The last thing you want when your baby is late is someone checking in all the time, so I did it secretly instead, calling her dad, her siblings, and allowing myself a phone call every three days. The care was great, roamed freely and gnawed at me with sharp teeth.
Finally, two weeks ago, I discovered I had a grandson when I got off the bus in London where I had gone to work. By text. There was a picture of a crushed little scrap just minutes old in the arms of his blissful mother.
I immediately dropped everything and rushed home to collect supplies for the hospital – but to my horror I couldn’t see her. I was excluded.
She was in a private room and was not allowed to visit, not even her partner, because she had mysteriously — and terrifyingly — tested positive for Covid.
Despite all my ruminations, this was a possibility I hadn’t considered. I had assumed that once my daughter was in the hospital, the labor would be over, everything would be fine and my worries would disappear. But now they shot up.
Marion (pictured), who met her grandchild last week, said she is so proud of her daughter and how she coped during her fight against covid
She and her partner had been in self-isolation weeks before the birth, seeing only the midwife. Yet somehow she had Covid – and a newborn baby with her. All that energy I’d wasted for fear of bad results, and the ogre snuck through the back door.
Worrying themselves? Ha, now I laughed at the worries. It was nothing for the grim terror of the ten days of her quarantine. I read that pregnant and “recently pregnant” women were more likely to get “seriously ill” from Covid than non-pregnant women, and I wish I hadn’t googled.
The hospital sent her home and I could only see her and the baby through the window. That was almost more painful, because I longed to hug everyone. FaceTime is not a substitute for touch. Every day I held my breath for coughing or sneezing, or even the slightest flicker of an eyelid.
I was transfixed looking at the pictures on my phone, wishing I could wave a magic wand and take all the stress away from my daughter.
I sat on my hands to keep myself from calling every five minutes, chain smoking imaginary cigarettes.
But we were lucky. She, her partner, and baby were all symptom-free. The adults were double vaccinated and apparently very few babies get Covid.
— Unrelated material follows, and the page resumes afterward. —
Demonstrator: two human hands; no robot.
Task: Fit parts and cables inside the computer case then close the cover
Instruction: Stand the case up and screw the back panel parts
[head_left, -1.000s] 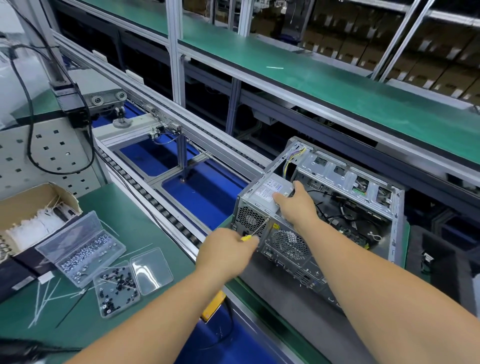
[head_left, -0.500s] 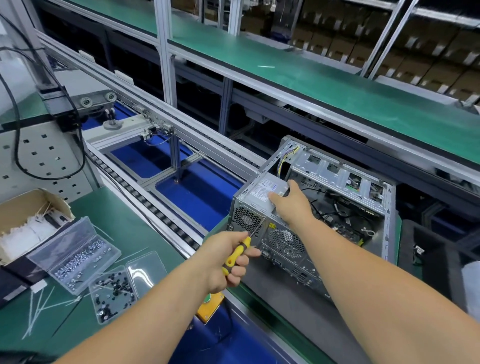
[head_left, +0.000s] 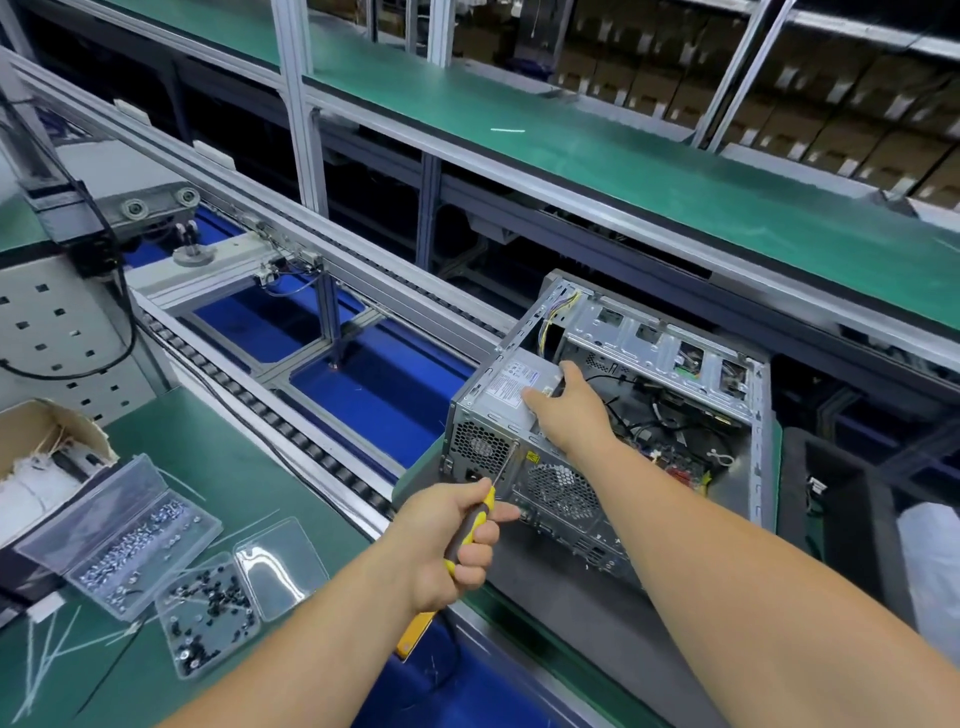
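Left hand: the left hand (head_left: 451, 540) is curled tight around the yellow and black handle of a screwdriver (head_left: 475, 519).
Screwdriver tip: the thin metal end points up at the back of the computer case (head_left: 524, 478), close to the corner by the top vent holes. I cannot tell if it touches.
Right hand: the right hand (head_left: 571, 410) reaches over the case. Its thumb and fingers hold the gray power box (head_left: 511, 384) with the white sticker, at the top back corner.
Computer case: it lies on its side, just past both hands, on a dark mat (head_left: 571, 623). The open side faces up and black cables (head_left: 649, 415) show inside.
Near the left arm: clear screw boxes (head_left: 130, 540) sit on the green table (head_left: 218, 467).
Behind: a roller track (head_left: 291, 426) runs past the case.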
I shuddered to run in and help, but in fact I think my daughter enjoyed that time alone in the cocoon of her new little family – they bonded in a way they might not have had if people moved into their house. and walked out.
She did amazingly well, and I’m so proud of her – she only saw an obstetrician once during that time and didn’t have any of the usual health visits.
Thankfully, barring exhaustion, they’re all thriving now (touch wood, salt over shoulder.)
On day 11, just last week, she was finally out of isolation and allowed to hug my daughter and the baby. I held it for an hour and a half, wishing my own mother was there to share the moment.
She’s been gone for 20 years now, but I remember the defeated look on her sweet little face all those years ago when I told her I was pregnant and thought, yes Mom, now I get it.
She would have been so happy to see her great-grandson. She always wanted a red-haired baby.